6月2日「このぉ、変態っーー!!」
いやー、新作ですねー。
この作品はそこまで長くないんで、すぐ終わります。
まあ、相変わらず文章がひどいですが、ご了承ください。
最近、雨の日になると、俺、一ノ瀬湊の傘はなくなる。
なぜなら――同じクラスの女子が取り間違えるからだ。
そして、今日も案の定、昇降口の傘立てに、俺の薄灰色の傘はなかった。柄の部分が少し削れているやつ。あれが俺の相棒なのに。
「……ほらな」
俺は昇降口を出て、すぐ横を横目で確認する。
やっぱりそこにいた。
飯塚雨音――。
クラスの中心にいて、男女問わず人気者。俺とは正反対の存在の奴だ。
「……あれ?また湊君の傘だった?」
のほほんとした顔で、俺の傘を手にしている。
「いや、“また”じゃないです。毎回ですよ」
「だって似てるんだもん。ほら、色とか柄とか……。っていうか、私そもそも傘持ってきたっけ?」
「そこからですか!?」
ため息しか出ない。
「まあまあ、いいじゃん。……で?どうする?私の傘、ないけど?」
傘の柄を人差し指にのっけながら、にやりと笑う。
「まさか……」
「そう。相合傘♪」
心臓が一拍、変なリズムで跳ねた。
冗談みたいに軽い口調なのに、俺だけ妙に意識してしまう。
「いや、この前も一緒に帰りましたよね?何が目的なんですか。陰キャいじめ?」
「違うって。むしろ共存を目指してるんだよ?クラス委員として!」
そう言って胸を張る。そう、こいつはクラス委員までしているめちゃすげえ陽キャだ。
「……」
「それにね、もし私の誘い断ったら……。みんなの前で『誘いを断られた~』って騒いじゃうかも」
小悪魔みたいに笑った。
(やば……。あいつの親衛隊に目をつけられたら命が危ない……。てかそれをわかって...。)
「……わかりましたよ。今日だけですからね。」
結局、俺は飯塚雨音とひとつの傘に入ることになった。
肩が触れそうで触れない距離。
雨の匂いに混じって、ほんのりシャンプーの香りが漂う。変なことを考えないようにしているが、この陽キャ美人野郎が隣にいると思うと、変に意識してしまう。

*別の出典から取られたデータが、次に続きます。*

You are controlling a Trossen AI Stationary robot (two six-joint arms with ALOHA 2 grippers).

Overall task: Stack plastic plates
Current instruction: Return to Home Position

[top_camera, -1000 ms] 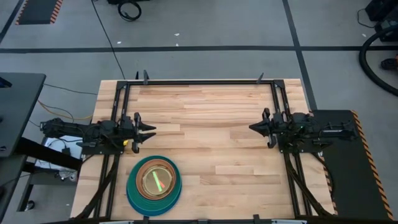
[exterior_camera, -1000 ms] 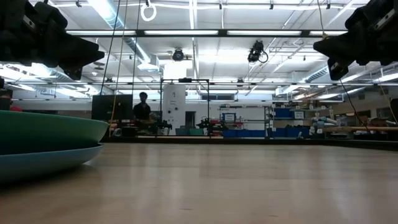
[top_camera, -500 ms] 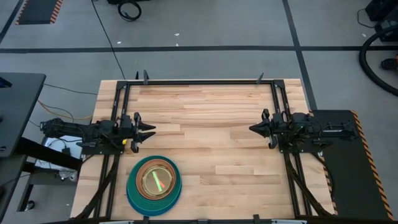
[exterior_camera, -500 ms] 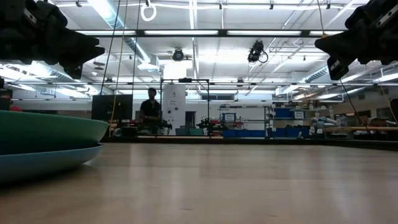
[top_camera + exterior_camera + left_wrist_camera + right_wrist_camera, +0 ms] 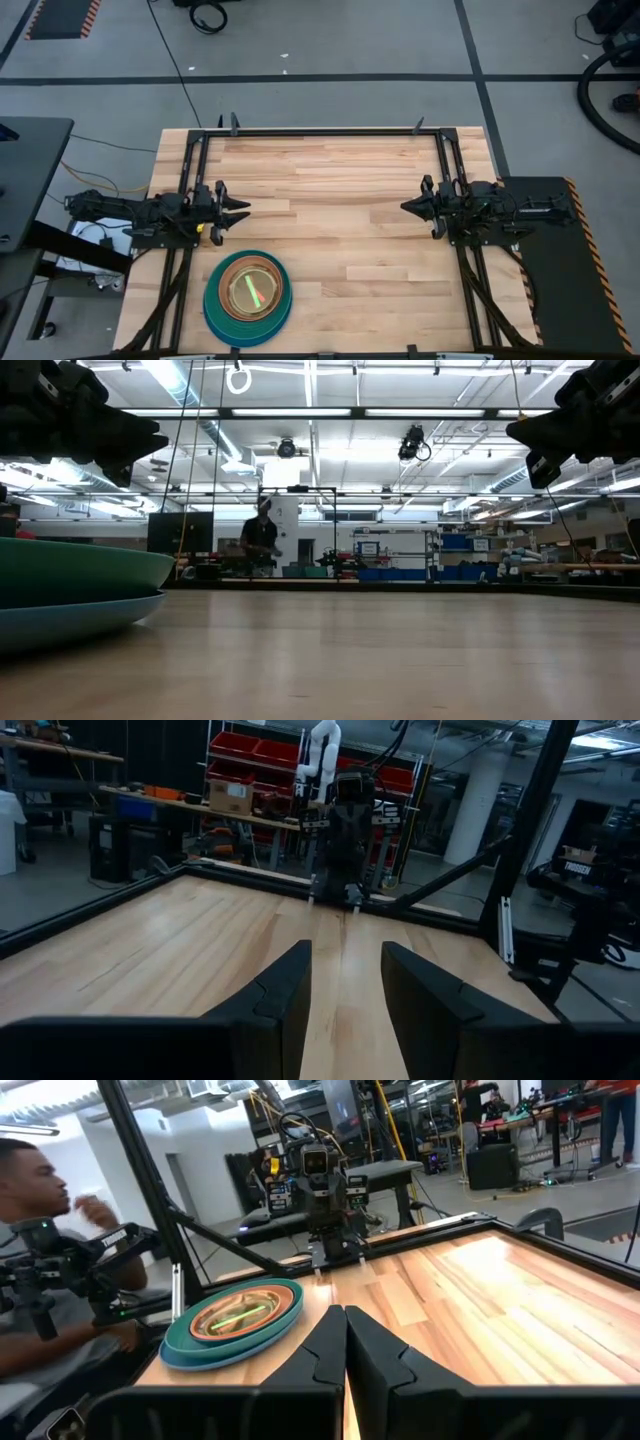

「今日の理科の小テスト、難しくなかった?有効数字とか、マジ意味わかんなかったんだけど〜」
「……そうですね。」
やばい。話が頭に入ってこない。心臓の音がやたらうるさい。
「ねえ、なんかぼーっとしてない?……って、あれ?鼻をクンクンさせて……」
飯塚雨音の目がまん丸になる。
「もしかして……私の匂い嗅いでた!?」
「ち、違います!断じて!」
「このぉ、変態っーー!!」
叫ぶと同時に、飯塚雨音は俺の肩をものすごい勢いでどつき、顔を真っ赤にして駆け足で家に帰っていった。
……最悪だ。完全に変態扱いじゃないか。事実だけど。
梅雨なんて嫌いだ。アイツのことも、嫌いなはずだ。
でも。
あんなふうに感情むき出しで俺にぶつかってきてくれた人は、高校でアイツが初めてかもしれない。
教室ではいつも明るくて人気者の彼女が、今はただの「一人の女子」として俺の前にいた。
――嫌いだと思っているのに。なぜか今日は少しだけ、胸の奥が温かくなるのを感じていた。